- **Collected data**
________
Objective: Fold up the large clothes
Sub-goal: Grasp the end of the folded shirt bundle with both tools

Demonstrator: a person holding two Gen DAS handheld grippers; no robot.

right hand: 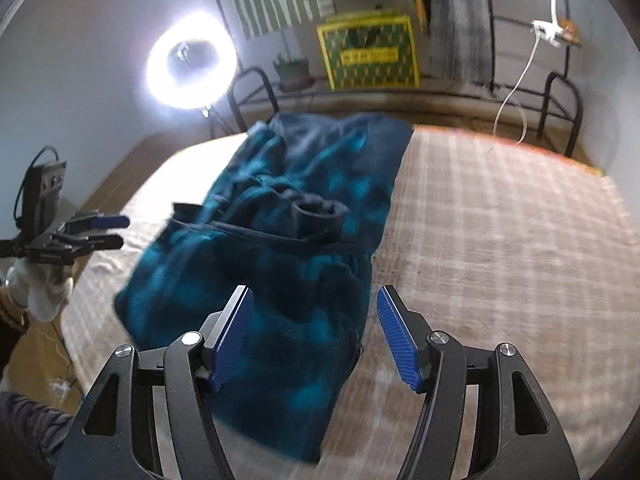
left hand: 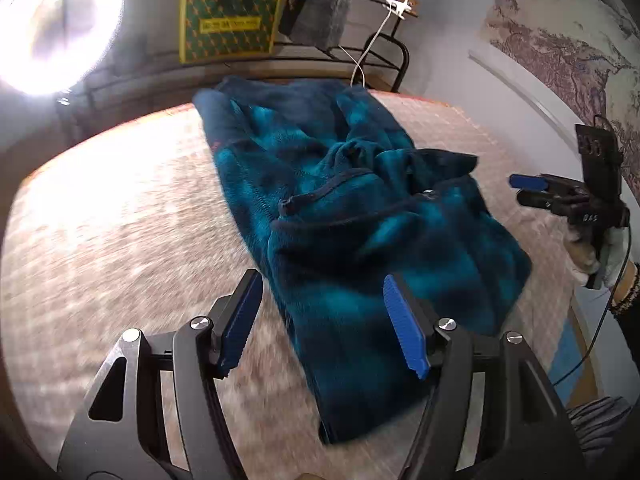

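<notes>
A teal and dark blue fleece garment (left hand: pixel 340 200) lies bunched in a long strip on a bed with a beige plaid cover (left hand: pixel 120 220). In the left wrist view my left gripper (left hand: pixel 322 280) hangs open over the garment's near left edge, nothing between its blue pads. My right gripper (left hand: pixel 520 190) shows at the far right, held by a white-gloved hand (left hand: pixel 612 256), off the garment's right side. In the right wrist view my right gripper (right hand: pixel 315 292) stands open above the garment (right hand: pixel 280 240) near its right edge. My left gripper (right hand: pixel 122 232) floats at the left, jaws apart.
A bright ring light (right hand: pixel 188 64) stands beyond the bed's far left corner. A yellow and green box (right hand: pixel 368 52) and hanging clothes sit behind the black metal bed frame (right hand: pixel 560 100). A white cable (right hand: pixel 516 92) dangles at the far right. Plaid cover (right hand: pixel 500 240) lies bare right of the garment.
</notes>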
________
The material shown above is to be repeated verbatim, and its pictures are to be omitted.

- **Completed task**
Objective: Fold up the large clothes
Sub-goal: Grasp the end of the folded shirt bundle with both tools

Demonstrator: a person holding two Gen DAS handheld grippers; no robot.

right hand: 
left hand: 

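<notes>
A teal and dark blue fleece garment (left hand: pixel 340 200) lies bunched in a long strip on a bed with a beige plaid cover (left hand: pixel 120 220). In the left wrist view my left gripper (left hand: pixel 322 280) hangs open over the garment's near left edge, nothing between its blue pads. My right gripper (left hand: pixel 520 190) shows at the far right, held by a white-gloved hand (left hand: pixel 612 256), off the garment's right side. In the right wrist view my right gripper (right hand: pixel 315 292) stands open above the garment (right hand: pixel 280 240) near its right edge. My left gripper (right hand: pixel 122 232) floats at the left, jaws apart.
A bright ring light (right hand: pixel 188 64) stands beyond the bed's far left corner. A yellow and green box (right hand: pixel 368 52) and hanging clothes sit behind the black metal bed frame (right hand: pixel 560 100). A white cable (right hand: pixel 516 92) dangles at the far right. Plaid cover (right hand: pixel 500 240) lies bare right of the garment.
</notes>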

What came before makes up the full response.